*** MATERIAL FOR THIS TASK Section Begins ***

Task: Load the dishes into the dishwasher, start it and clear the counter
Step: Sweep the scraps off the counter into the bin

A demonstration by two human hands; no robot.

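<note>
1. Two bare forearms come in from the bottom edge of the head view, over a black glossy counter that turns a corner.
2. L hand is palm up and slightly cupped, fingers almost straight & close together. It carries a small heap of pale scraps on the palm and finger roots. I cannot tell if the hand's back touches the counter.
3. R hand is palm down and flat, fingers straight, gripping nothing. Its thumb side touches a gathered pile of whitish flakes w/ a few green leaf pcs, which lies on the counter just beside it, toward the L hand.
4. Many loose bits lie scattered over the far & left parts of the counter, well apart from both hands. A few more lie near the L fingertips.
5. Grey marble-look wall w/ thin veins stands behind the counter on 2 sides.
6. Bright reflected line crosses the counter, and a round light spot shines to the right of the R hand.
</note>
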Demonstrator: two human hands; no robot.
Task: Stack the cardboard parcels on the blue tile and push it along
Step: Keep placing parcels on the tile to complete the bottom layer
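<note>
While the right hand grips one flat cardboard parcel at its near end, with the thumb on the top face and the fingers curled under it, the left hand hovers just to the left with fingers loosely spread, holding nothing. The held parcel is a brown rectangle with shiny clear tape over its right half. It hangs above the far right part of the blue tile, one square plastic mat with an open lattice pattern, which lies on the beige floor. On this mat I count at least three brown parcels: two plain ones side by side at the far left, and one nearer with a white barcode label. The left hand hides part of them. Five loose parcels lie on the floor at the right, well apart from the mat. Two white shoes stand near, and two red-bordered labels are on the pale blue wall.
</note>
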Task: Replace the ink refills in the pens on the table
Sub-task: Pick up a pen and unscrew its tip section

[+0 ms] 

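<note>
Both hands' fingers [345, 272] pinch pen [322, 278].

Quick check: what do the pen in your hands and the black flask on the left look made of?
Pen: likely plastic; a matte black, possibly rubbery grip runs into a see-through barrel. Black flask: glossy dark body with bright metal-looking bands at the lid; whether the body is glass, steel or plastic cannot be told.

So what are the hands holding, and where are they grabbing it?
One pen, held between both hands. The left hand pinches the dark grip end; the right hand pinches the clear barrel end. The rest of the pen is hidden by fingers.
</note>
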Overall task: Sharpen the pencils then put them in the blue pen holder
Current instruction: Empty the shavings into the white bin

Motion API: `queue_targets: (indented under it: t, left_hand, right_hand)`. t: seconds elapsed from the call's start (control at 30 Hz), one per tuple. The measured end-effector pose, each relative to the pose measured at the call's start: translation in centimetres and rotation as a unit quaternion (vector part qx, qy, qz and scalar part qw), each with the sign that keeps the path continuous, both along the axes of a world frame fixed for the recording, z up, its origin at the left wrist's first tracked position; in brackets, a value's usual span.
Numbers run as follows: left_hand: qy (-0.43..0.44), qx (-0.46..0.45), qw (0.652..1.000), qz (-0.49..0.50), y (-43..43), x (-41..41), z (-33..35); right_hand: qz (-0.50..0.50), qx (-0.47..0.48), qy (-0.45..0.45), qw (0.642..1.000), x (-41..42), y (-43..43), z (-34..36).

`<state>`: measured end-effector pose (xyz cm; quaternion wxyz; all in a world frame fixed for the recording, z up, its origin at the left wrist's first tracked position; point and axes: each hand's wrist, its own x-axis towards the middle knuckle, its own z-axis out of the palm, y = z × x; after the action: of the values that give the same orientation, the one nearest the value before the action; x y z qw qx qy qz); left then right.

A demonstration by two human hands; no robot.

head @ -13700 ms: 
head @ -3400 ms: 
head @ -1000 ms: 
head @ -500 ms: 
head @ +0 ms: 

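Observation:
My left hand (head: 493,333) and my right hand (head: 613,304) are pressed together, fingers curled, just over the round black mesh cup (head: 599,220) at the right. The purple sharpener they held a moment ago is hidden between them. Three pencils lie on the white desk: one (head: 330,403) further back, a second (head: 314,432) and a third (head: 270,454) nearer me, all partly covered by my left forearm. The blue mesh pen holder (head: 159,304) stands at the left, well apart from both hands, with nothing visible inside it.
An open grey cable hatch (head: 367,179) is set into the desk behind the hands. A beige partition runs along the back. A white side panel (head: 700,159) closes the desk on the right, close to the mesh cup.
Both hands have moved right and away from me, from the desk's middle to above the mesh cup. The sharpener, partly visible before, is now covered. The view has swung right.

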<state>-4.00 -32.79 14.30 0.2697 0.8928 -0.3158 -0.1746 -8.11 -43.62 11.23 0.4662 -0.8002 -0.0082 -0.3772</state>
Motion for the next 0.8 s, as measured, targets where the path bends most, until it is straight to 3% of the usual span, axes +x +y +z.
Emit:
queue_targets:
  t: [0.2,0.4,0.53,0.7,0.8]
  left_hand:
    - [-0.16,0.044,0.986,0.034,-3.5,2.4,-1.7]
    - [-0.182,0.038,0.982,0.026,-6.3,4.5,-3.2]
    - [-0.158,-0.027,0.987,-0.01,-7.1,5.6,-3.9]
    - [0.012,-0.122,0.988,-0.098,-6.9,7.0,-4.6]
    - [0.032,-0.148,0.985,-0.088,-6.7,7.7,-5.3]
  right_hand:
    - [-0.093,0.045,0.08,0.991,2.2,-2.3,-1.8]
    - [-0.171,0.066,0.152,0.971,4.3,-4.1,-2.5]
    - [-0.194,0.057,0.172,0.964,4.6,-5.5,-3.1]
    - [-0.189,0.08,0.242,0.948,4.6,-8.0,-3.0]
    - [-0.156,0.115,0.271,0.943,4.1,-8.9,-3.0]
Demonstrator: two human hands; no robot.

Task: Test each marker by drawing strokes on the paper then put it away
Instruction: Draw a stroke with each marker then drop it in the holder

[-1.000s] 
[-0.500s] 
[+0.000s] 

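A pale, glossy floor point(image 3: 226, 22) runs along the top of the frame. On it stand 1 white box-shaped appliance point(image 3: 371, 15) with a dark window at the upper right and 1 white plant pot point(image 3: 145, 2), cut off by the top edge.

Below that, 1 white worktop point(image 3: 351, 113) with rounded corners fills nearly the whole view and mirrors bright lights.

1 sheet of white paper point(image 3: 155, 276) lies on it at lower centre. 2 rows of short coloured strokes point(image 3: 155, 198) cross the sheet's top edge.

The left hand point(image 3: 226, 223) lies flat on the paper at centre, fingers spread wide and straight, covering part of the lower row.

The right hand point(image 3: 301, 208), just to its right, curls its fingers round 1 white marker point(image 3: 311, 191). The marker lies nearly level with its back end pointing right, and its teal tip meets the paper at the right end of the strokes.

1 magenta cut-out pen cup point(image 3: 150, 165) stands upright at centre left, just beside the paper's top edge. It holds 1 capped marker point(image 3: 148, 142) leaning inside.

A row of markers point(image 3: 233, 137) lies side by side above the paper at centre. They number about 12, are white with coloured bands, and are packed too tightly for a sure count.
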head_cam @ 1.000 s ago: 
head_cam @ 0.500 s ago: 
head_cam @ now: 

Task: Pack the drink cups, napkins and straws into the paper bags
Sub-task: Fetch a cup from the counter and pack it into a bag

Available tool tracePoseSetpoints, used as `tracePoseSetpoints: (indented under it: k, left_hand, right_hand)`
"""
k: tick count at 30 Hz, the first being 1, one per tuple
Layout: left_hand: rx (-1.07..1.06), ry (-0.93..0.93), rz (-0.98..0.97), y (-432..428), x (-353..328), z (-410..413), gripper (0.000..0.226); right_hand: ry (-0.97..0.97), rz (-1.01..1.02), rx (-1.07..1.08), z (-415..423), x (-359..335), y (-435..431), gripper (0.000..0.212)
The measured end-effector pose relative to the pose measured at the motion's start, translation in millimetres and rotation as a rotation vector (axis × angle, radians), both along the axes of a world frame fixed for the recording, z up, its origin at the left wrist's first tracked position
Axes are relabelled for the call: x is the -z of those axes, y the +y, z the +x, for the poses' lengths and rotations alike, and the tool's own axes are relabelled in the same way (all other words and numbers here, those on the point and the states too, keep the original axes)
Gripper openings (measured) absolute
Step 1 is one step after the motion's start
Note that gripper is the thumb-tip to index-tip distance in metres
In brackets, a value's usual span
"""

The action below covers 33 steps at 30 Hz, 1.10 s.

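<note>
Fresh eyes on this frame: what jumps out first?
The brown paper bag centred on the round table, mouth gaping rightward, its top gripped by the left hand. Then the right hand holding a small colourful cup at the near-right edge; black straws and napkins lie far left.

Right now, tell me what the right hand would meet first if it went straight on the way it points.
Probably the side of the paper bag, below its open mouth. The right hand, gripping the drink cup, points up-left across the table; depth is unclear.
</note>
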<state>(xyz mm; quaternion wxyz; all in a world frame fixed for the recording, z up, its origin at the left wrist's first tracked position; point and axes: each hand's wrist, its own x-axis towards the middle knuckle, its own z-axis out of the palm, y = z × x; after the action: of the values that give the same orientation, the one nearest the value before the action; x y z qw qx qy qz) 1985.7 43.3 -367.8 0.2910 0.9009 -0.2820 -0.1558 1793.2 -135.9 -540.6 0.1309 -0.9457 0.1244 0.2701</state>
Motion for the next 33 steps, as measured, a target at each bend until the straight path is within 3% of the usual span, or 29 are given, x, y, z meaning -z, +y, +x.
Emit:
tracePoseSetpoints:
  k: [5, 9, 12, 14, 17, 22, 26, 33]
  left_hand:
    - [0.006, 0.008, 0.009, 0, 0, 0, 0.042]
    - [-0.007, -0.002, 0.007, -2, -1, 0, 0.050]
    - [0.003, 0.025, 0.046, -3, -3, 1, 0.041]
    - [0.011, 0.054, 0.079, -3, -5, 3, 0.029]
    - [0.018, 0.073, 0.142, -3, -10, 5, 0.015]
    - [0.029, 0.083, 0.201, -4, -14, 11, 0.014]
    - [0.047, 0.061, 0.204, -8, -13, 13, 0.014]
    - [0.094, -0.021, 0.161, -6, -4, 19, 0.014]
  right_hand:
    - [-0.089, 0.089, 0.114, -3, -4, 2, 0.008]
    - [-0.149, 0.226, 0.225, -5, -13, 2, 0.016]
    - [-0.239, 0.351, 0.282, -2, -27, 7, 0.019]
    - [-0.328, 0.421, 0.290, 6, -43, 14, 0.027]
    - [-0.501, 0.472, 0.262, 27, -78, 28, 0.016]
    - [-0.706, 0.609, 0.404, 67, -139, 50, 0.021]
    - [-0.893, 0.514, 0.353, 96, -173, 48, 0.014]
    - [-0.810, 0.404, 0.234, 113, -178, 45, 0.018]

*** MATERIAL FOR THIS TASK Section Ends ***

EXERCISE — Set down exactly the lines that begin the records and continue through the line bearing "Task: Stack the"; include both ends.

RESPONSE BOX —
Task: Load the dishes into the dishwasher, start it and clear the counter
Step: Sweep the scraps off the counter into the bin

A demonstration by two human hands; no robot.

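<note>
1. Two bare forearms come in from the bottom edge of the head view, over a black glossy counter that turns a corner.
2. L hand is palm up and slightly cupped, fingers almost straight & close together. It carries a small heap of pale scraps on the palm and finger roots. I cannot tell if the hand's back touches the counter.
3. R hand is palm down and flat, fingers straight, gripping nothing. Its thumb side touches a gathered pile of whitish flakes w/ a few green leaf pcs, which lies on the counter just beside it, toward the L hand.
4. Many loose bits lie scattered over the far & left parts of the counter, well apart from both hands. A few more lie near the L fingertips.
5. Grey marble-look wall w/ thin veins stands behind the counter on 2 sides.
6. Bright reflected line crosses the counter, and a round light spot shines to the right of the R hand.
</note>
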Demonstrator: two human hands; no robot.
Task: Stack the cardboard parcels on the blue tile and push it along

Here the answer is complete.